Work request:
Restrict the output to the lines below starting at the one that contains "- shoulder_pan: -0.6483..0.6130" and ending at the one that contains "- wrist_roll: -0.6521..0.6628", and restate them word for word, both ends included.

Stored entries
^^^^

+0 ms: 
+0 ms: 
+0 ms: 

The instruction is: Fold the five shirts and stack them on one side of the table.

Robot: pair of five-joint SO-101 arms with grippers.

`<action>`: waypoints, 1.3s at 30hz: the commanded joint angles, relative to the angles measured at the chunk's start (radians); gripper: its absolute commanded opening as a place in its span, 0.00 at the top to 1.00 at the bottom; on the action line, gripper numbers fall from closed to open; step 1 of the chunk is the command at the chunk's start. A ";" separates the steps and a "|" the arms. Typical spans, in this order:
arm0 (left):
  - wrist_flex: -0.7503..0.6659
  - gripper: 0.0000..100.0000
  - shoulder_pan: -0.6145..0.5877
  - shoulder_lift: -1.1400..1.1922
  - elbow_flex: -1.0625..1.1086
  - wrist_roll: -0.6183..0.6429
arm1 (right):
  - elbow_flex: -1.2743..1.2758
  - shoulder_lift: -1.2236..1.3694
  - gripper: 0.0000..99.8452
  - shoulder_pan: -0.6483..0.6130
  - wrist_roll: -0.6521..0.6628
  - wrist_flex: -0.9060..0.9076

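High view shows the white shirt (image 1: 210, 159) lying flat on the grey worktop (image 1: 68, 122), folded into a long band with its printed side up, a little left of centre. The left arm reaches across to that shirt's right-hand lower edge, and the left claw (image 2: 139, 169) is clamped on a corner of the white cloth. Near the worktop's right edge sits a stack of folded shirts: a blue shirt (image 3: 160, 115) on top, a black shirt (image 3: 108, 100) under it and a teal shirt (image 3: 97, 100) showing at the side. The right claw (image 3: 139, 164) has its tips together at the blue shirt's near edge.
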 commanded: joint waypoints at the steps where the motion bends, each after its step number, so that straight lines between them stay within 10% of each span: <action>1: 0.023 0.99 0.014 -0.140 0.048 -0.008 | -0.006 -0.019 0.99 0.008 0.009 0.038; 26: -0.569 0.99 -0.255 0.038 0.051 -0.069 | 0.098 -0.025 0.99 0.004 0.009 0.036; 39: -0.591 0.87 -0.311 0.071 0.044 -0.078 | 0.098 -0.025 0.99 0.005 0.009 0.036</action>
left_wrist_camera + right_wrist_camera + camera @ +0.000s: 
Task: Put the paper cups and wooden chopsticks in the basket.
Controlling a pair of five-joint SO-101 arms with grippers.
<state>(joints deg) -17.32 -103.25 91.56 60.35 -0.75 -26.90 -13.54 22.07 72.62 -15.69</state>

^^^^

Exercise output:
  - shoulder_pan: -0.6483..0.6130
  - wrist_roll: -0.6521..0.6628

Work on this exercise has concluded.